Once you’re accepted onto a cadetship, you will join a University Air Squadron (if you have not already done so). Then, once you have qualified as a doctor and registered with the General Medical Council, you’ll enter the RAF on an intermediate commission.


A cadetship is a paid role: you’ll be paid during those final two years of your medicine degree with rates increasing as you progress through your training.

The next stage

After completing your foundation training, your intermediate commission in the RAF will commence.


This comprises a two-year programme where you will practise the key skills and knowledge you have obtained at medical school during a series of rotations through different specialties. You will complete these as part of the Military Foundation Programme, managed by the Defence Deanery.

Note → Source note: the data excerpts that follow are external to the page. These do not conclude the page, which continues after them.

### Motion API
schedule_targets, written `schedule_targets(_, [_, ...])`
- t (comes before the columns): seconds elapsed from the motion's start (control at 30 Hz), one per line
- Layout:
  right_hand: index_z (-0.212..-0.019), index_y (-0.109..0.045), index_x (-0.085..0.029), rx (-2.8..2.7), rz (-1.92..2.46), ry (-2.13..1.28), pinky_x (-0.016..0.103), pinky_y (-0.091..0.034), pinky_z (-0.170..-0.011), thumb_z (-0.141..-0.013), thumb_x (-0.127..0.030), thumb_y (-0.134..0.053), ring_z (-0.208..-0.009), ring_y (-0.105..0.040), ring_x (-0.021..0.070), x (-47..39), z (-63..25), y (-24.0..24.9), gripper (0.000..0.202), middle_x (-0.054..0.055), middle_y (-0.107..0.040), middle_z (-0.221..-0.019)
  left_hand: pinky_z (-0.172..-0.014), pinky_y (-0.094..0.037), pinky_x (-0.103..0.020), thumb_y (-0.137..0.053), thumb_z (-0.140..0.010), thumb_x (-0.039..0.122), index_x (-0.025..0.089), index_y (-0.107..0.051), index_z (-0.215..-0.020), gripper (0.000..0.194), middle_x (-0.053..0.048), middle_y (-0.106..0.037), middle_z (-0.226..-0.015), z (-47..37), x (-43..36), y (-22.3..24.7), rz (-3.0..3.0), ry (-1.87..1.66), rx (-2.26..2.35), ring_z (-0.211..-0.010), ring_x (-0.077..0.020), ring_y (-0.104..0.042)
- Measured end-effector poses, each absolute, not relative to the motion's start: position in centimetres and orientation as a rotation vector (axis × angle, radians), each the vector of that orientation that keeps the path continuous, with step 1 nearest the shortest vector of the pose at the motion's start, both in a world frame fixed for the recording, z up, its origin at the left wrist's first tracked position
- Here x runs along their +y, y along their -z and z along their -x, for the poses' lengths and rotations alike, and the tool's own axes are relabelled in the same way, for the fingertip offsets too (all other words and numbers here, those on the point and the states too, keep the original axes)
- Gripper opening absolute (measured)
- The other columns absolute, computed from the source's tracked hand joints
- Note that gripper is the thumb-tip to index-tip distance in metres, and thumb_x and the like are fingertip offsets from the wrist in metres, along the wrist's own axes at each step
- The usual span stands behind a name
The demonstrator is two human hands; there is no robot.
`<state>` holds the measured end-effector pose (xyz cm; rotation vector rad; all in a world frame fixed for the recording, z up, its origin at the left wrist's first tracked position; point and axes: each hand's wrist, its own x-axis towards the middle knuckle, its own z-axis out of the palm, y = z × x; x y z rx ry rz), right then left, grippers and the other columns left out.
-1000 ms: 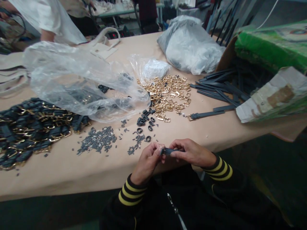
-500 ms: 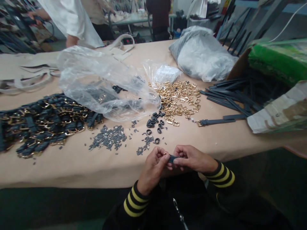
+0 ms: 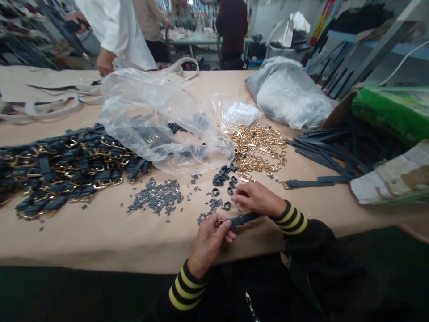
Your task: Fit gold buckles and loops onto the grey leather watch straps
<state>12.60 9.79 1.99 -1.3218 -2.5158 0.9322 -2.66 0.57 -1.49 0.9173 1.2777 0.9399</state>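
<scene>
Between thumb and fingers, my left hand (image 3: 212, 239) pinches the buckle end of a dark strap (image 3: 248, 218). The strap has a loop around it and runs right, passing below my right hand (image 3: 256, 197). My right hand is over the table beside the black loops (image 3: 223, 175), fingers bent; whether anything is between its fingertips is hidden. Gold buckles (image 3: 259, 147) lie in a heap beyond it. Small dark pieces (image 3: 157, 196) are scattered to the left of my hands. One buckled strap (image 3: 310, 184) lies at the right.
A pile of buckled straps (image 3: 67, 170) covers the left side. Clear plastic (image 3: 161, 116) lies mid-table, with a full bag (image 3: 291, 91) behind. Loose straps (image 3: 335, 143) spill from a box (image 3: 395, 179) at right. A person in white (image 3: 117, 36) stands across the table.
My right hand has come off the strap and moved up towards the loops. More of the strap shows. The view has shifted, and the person's hand across the table is now visible.
</scene>
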Motion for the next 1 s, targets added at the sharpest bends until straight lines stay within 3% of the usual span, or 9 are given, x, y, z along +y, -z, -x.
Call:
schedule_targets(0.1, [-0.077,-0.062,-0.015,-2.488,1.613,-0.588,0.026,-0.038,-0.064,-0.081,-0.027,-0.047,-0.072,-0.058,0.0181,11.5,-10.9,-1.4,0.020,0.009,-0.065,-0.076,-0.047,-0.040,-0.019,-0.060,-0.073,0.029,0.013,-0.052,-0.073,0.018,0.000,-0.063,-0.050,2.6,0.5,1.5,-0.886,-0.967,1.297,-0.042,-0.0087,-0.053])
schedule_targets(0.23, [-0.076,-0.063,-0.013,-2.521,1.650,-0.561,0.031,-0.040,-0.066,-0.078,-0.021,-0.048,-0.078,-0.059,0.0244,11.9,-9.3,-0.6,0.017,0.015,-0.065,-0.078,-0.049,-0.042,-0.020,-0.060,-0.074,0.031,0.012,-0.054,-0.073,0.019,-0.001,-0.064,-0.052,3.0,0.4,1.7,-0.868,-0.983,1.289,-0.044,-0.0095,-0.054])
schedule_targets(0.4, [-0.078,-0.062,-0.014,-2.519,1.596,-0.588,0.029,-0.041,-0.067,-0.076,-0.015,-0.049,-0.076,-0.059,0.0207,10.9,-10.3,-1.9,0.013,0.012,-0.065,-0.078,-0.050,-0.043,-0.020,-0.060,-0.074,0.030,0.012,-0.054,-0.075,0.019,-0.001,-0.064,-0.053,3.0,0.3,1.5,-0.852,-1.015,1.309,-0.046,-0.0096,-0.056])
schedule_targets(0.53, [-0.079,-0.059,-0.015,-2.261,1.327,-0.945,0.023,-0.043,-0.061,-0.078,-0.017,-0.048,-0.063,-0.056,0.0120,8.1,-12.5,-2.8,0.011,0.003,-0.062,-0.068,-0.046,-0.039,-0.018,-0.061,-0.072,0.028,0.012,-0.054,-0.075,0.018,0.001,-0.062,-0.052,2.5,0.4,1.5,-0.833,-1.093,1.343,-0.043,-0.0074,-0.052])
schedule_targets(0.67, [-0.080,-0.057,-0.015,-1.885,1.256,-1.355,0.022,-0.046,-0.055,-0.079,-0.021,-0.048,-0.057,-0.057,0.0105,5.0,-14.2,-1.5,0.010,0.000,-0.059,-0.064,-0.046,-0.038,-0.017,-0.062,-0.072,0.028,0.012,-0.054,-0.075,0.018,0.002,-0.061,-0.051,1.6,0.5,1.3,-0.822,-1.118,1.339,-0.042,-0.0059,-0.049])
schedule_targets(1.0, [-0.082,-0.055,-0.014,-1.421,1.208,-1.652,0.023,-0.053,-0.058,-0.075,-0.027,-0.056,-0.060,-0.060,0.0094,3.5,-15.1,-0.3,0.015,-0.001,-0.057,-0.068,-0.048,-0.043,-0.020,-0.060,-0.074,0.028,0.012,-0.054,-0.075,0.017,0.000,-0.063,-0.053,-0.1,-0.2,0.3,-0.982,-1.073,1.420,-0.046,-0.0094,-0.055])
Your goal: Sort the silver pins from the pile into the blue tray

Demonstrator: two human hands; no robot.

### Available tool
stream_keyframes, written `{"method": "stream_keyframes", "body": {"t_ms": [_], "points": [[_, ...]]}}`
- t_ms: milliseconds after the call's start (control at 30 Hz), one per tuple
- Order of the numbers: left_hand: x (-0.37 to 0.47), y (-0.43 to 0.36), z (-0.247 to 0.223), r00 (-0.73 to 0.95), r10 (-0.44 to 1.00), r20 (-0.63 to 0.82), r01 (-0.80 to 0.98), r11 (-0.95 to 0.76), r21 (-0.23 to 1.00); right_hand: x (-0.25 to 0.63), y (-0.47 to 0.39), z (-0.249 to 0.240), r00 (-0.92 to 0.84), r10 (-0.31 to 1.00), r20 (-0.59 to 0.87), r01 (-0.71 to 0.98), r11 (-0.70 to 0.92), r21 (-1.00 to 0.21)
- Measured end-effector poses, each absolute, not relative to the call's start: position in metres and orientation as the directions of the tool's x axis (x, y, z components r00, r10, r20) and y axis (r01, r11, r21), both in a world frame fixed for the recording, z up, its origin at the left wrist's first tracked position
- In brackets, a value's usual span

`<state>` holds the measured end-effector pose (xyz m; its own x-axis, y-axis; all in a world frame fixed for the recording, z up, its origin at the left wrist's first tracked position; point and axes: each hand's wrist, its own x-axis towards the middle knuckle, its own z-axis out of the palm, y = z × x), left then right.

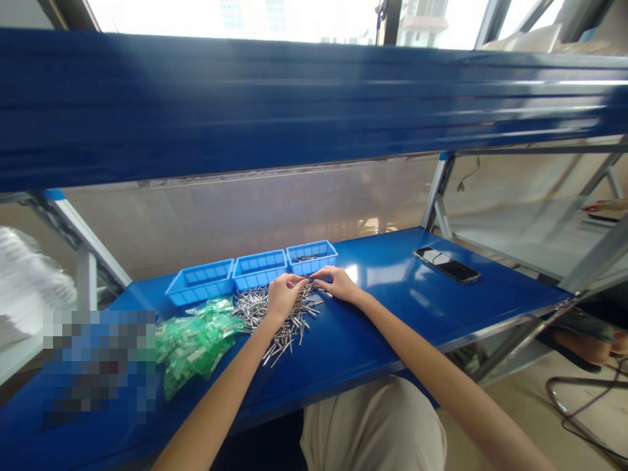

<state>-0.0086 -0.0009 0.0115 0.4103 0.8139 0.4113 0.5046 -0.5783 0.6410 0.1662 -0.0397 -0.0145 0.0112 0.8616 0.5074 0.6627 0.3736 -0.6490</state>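
My left hand (283,297) is over a pile of thin silvery metal pins (252,307), its thumb and fingers pinched together. Just to its right, my right hand (337,284) is pinched too, and the fingertips of both hands nearly meet above the pile. What lies between the fingertips is too small to make out. Behind the hands stand three blue bins: the right bin (311,256) holds some small dark pieces, while no contents show in the middle bin (260,267) or the left bin (201,281).
Green plastic bags (199,340) lie left of the pile on the blue table (392,307). A phone (447,264) rests at the right. A blue shelf (294,104) crosses above the table. The far left part of the table is pixelated.
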Motion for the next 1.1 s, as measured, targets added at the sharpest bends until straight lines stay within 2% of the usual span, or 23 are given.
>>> {"method": "stream_keyframes", "body": {"t_ms": [100, 167, 267, 367, 667, 900, 1100], "points": [[-0.008, -0.002, 0.012, 0.443, 0.809, 0.386, 0.52, -0.582, 0.625, 0.165, -0.04, -0.012, 0.11, 0.848, 0.519, 0.663, 0.326, -0.674], [-0.008, -0.004, 0.01, 0.498, 0.769, 0.4, 0.561, -0.638, 0.528, 0.163, -0.041, -0.009, 0.137, 0.848, 0.513, 0.641, 0.319, -0.699], [-0.007, -0.006, 0.008, 0.573, 0.704, 0.419, 0.6, -0.709, 0.371, 0.159, -0.043, -0.007, 0.082, 0.857, 0.508, 0.62, 0.355, -0.7], [-0.006, -0.006, 0.006, 0.585, 0.696, 0.417, 0.614, -0.716, 0.332, 0.155, -0.046, -0.007, 0.003, 0.87, 0.494, 0.61, 0.39, -0.69], [-0.004, -0.008, 0.008, 0.584, 0.69, 0.429, 0.577, -0.724, 0.378, 0.154, -0.048, -0.004, 0.005, 0.867, 0.499, 0.584, 0.403, -0.705], [-0.004, -0.011, 0.01, 0.547, 0.714, 0.437, 0.52, -0.699, 0.49, 0.154, -0.047, -0.007, 0.018, 0.887, 0.461, 0.593, 0.362, -0.719], [-0.004, -0.009, 0.01, 0.515, 0.752, 0.411, 0.527, -0.656, 0.54, 0.148, -0.05, 0.0, 0.106, 0.882, 0.459, 0.541, 0.336, -0.771]]}}
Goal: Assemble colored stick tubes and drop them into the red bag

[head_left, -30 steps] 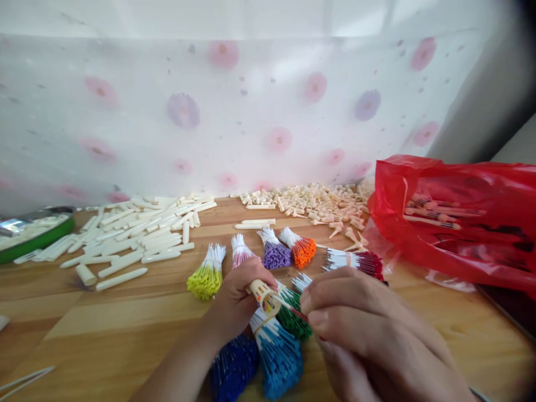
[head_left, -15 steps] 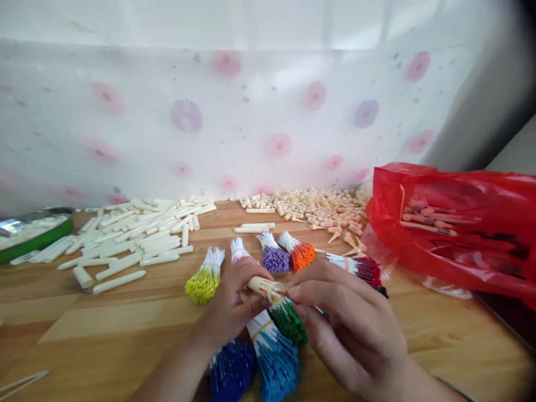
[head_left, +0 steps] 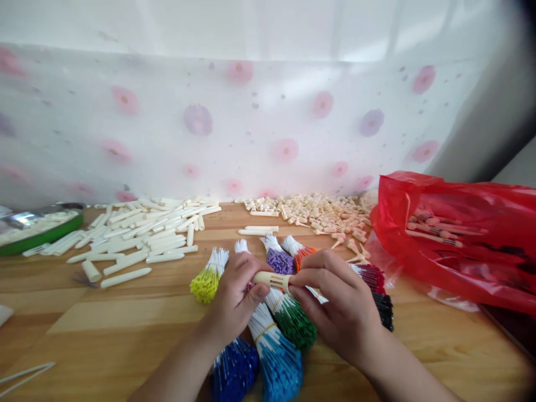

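My left hand grips a small cream slotted plastic holder by its left end. My right hand pinches the holder's right end, where thin coloured sticks go in; the sticks themselves are hidden by the fingers. Both hands hover over bundles of white-stemmed sticks with coloured tips lying on the wooden table: yellow, purple, orange, green, light blue, dark blue, dark red and black.
A heap of cream tubes lies at the left, with a green tray beyond it. Small cream holders are piled at the back centre. A red plastic bag with assembled pieces sits at the right. A flowered sheet hangs behind.
The holder has turned from pointing toward the camera to lying level between my hands. My right hand has drawn back and now pinches its right end.
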A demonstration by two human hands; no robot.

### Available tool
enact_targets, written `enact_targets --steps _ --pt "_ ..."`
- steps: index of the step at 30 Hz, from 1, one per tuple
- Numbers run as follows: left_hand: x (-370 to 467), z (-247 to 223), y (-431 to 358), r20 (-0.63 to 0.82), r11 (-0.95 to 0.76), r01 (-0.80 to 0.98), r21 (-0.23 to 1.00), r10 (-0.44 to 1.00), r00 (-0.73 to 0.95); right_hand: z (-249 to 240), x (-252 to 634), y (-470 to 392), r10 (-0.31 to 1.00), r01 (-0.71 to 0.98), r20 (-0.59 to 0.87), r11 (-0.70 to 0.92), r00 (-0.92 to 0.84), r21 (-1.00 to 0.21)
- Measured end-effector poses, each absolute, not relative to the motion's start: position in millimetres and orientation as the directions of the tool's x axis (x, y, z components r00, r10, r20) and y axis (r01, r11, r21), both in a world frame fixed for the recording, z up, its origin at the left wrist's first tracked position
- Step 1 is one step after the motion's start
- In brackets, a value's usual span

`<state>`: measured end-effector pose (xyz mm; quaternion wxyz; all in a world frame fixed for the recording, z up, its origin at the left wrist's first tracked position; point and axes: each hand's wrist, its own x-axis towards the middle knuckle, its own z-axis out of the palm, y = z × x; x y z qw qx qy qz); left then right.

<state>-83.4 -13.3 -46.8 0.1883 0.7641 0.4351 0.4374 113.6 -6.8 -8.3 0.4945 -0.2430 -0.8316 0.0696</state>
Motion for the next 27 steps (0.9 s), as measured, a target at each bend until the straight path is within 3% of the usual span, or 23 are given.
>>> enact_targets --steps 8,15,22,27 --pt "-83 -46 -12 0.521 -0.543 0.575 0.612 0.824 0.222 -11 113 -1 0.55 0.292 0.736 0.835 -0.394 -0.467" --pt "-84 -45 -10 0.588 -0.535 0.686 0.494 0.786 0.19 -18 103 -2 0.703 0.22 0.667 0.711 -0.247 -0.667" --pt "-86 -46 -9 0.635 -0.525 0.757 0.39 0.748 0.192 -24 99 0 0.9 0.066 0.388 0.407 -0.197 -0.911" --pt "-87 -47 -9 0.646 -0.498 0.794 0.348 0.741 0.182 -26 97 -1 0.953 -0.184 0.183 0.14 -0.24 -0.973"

On successful completion of your Foundation Years, you will return to RAF College Cranwell to undertake your RAF officer training, before being posted to an RAF Station where you’ll work as a General Duty Medical Officer.


Here you will experience life on a working RAF base, and attend training courses appropriate to your future role. It is during this time that you will Benchmark for your specialty.

You will then undertake your specialist training either in a RAF medical GP training centre, or at a Defence Medical Group Unit within a NHS hospital.

Your future

An RAF medical career contains the same rewards and responsibilities as its civilian counterpart, plus plenty of other military challenges and incentives.


There are significant training opportunities within the Royal Air Force, including further medical education such as: Diploma in sports and exercise medicine; Occupational Medicine or Aviation Medicine, adventure training, and additional training for your core Officer outputs.


You’ll also build up a host of valuable, transferable skills that will enhance your future career options.